Туман, будто поняв ее слова, вышел на улицу, в последний раз прощально махнул женщине хвостом и поплелся по пустой улице.
– Прости, Туман, – сказала ему вслед Варя.
Кошка не пришла и завтра, не было ее и на третий день.
– Что ты ее выискиваешь? – нервно спросил Василий, когда Варя в который раз все обыскала, даже лазила на чердак. – Она уже не придет!
– Откуда ты знаешь?
В Вариной голове промелькнула ужасная догадка.
– Сама не догадалась?!
– Так ты…
– Именно так! Не зайца я подстрелил, нет!
– Как ты мог?! – сквозь слезы вскрикнула Варя.
– Я должен был смотреть, как от голода пухнут дети? Я вижу, тебе какая-то кошка дороже детей!
Варя со всего размаха влепила ему звонкую пощечину.
– Не смей больше так говорить! – озверела она. – Сам сделал бы что-то путевое, если о детях заботишься! То на отца надеешься, то кота убьешь! Больше ничего не можешь! Ты не мужик! Ты – тряпка! – кричала она, не помня себя. – Сидишь дома, ни за холодную воду не берешься! Хоть бы какую-то ворону подстрелил! Нашел кого убивать – беззащитную кошку! Пришел домой, охотник чертов!
– Варя, доченька. – Отец обхватил ее сзади. Варя не слышала, как он зашел в хату. – Успокойся. Я что-нибудь придумаю, обещаю!
– Не надо вам ничего делать, – сказал Василий. – Я уже решил: завтра пойду в город искать подработку, если повезет, то найду.

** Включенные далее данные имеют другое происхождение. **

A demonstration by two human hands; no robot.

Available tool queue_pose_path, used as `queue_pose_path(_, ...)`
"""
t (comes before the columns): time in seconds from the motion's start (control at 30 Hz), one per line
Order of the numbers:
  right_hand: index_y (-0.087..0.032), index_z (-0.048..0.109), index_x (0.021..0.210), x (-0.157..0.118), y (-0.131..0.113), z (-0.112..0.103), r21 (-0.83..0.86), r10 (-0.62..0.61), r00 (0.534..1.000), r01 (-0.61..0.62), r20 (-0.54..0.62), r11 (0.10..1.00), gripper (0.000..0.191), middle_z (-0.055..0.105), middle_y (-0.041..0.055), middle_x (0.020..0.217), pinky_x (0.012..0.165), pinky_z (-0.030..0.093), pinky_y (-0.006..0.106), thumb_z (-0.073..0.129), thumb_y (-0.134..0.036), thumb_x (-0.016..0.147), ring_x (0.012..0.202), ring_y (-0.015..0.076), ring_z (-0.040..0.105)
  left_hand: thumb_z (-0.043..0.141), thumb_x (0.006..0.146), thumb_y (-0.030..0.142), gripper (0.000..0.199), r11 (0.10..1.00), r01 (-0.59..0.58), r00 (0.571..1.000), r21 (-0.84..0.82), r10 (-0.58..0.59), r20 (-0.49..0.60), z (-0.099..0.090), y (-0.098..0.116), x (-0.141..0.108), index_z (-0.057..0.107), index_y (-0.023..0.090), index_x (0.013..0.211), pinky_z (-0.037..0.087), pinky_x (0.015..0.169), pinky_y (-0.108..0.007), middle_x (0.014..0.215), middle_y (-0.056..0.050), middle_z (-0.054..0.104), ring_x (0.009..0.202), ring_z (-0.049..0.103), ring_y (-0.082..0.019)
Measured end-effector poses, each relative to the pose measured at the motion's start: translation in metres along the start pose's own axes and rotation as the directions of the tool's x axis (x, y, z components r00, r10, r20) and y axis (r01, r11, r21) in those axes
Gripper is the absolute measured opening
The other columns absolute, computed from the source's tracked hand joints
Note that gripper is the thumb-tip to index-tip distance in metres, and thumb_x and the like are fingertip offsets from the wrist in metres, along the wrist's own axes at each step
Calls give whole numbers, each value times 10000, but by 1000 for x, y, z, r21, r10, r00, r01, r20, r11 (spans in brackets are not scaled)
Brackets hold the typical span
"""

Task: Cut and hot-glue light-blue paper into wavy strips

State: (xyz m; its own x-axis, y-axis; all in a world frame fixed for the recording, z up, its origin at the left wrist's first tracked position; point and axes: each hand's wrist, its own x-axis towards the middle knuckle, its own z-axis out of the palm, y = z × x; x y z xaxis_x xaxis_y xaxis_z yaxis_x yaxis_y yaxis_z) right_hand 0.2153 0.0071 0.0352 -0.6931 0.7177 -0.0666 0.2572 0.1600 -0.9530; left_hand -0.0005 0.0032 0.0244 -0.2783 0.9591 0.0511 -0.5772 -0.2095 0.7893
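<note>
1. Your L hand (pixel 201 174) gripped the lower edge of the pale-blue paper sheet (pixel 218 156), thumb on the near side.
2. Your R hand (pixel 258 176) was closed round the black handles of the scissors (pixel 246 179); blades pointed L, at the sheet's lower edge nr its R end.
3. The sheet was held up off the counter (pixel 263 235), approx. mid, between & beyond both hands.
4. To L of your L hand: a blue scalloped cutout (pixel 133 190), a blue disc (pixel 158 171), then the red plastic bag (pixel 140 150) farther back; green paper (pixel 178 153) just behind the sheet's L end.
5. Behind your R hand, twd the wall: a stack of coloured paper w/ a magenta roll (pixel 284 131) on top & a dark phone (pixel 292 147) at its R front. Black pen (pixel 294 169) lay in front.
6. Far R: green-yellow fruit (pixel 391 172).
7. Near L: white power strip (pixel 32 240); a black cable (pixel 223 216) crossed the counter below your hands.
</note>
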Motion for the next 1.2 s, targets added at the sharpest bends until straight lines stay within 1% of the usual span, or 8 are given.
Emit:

– Куда ты пойдешь? – возразил Павел Серафимович. – Павел уже пошел. И где он сейчас?
– Принял решение – значит, пойду! – заявил Василий. – Собери мне что-нибудь в дорогу, – обратился к жене.
Василий ушел из дома с решительным намерением устроиться на шахту. Он планировал дойти до Лисичанска, до железнодорожного вокзала. От кого-то услышал, что там собираются люди, поэтому, может, кто-нибудь что-нибудь подскажет или посоветует. Соблазняло то, что на шахтах выдавали хлеб не только шахтерам, но и членам их семейств. Павел Серафимович напомнил, что на предприятия берут лишь через оргнаборы, к тому же действовала паспортная система.
– Я все равно попробую правдой или неправдой устроиться на шахту, – настаивал Василий. – В Лисичанске шахтерам на паек дают один килограмм семьсот граммов хлеба, а еще и на неработающих членов семьи по четыреста граммов. Представляете, как бы мы зажили?
– Думаешь, ты один такой умный? – скептически сказал Павел Серафимович. – Там таких, как ты, хоть пруд пруди. Возможно, шахтеры и не бедствуют, но в городах тоже людям не сладко. Слышал, что магазины пустые, за деньги ничего не купишь, а из сел люди туда бегут.
– Если бы никто не мог устроиться, то и не было бы там никого, – настаивал Василий. – Смотришь, кому-то и повезет. Буду надеяться, что посчастливится именно мне.
Василий ушел с надеждой в душе, неся за плечами сумку с буханкой черного хлеба, бутылкой молока и парой портянок. Он вернулся через неделю, уже без всякой надежды, однако с несколькими буханками хлеба в сумке и пудом мякины.